When the elegant Plaza Hotel at Fifth Avenue and 59th Street opened its doors on October 1, 1907, local newspapers immediately labeled it ‘the best hotel in the world’.
The hotel had eight hundred rooms, five hundred bathrooms, private suites with up to seventeen rooms, ten elevators, luxurious carpets, marble walls, staircases and fireplaces. It also featured a two-story ballroom and a spacious tearoom with a Tiffany glass-domed ceiling.
The First Plaza Hotel
It was not the first Plaza Hotel at this prestigious location near Central Park.
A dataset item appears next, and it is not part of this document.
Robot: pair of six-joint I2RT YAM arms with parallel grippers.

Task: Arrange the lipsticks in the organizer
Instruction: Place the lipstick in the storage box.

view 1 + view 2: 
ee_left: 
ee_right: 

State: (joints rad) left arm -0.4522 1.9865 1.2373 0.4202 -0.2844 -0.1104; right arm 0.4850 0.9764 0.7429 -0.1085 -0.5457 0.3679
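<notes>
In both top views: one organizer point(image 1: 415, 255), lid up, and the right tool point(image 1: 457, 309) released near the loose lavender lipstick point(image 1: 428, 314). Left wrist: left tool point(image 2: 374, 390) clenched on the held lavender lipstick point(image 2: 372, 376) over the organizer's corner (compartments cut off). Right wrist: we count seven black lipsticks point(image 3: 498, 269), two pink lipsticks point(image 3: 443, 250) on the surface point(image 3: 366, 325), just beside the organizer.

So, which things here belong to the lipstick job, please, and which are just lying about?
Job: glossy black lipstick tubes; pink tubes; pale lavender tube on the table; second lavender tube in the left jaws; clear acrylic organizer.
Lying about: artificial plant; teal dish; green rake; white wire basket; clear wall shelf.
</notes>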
Already in 1881 an apartment building was planned here. It was named ‘Plaza’ for its location at the Fifth Avenue Plaza, now known as Grand Army Plaza.
When the plain red brick building was almost completed, the developers ran out of money and were foreclosed by the New York Life Insurance company, who hired the architectural firm of McKim, Mead & White to transform the apartment building into a hotel. This first Plaza Hotel opened October 1, 1890. The eight-story building with Renaissance-style facade had four hundred luxurious rooms, some with magnificent views over Central Park.
The New Plaza Hotel
The first Plaza Hotel did not last long; already in 1902 the hotel was bought by the Plaza Realty Co., who hired architect Henry Janeway Hardenbergh, known for his Dakota Apartments, one of the first luxury apartment buildings in Manhattan.
The Plaza hotel was rebuilt by Hardenbergh as a larger version of the Dakota, with the appearance of an oversized French castle. The 18-story building, mostly clad in yellow brick, has a two-story marble base and a large slate roof with numerous dormers.
Celebrity Hotel
The new Plaza Hotel opened in October 1907, exactly seventeen years after the first Plaza hotel opened. As one of New York’s most prestigious hotels, it welcomed numerous celebrities, including the Beatles, Eleanor Roosevelt, Mark Twain, Groucho Marx and F. Scott Fitzgerald. The Plaza Hotel became a celebrity with iconic status itself and featured in numerous movies including ‘The Great Gatsby’, ‘Crocodile Dundee’, ‘Breakfast at Tiffany’s’, ‘Plaza Suite’ and ‘Home Alone 2’.
A New York Landmark
In 1969 the Plaza Hotel became the first hotel in New York designated as a city landmark. Only the exterior was protected though, so when plans were made in 2005 to convert the hotel into an apartment building, some of the interior was also given landmark status. Eight of the Plaza’s most famous rooms are now protected, including the Oak Room (a large dining room), the Edwardian Room (with views of Central Park) and the famous Palm Court (originally known as the tearoom).
Redevelopment
In April 2005, the then-unprofitable hotel was completely renovated. It converted the 805-room hotel into a complex with a shopping area, 181 condominiums and 282 hotel rooms. The hotel reopened on March 1, 2008.
The hotel’s historical rooms have been restored to their original 1907 appearance. Even the magnificent Palm Court’s glass ceiling, which was removed in the 1940s, has been recreated. The total cost of the conversion was estimated to be around $400 million.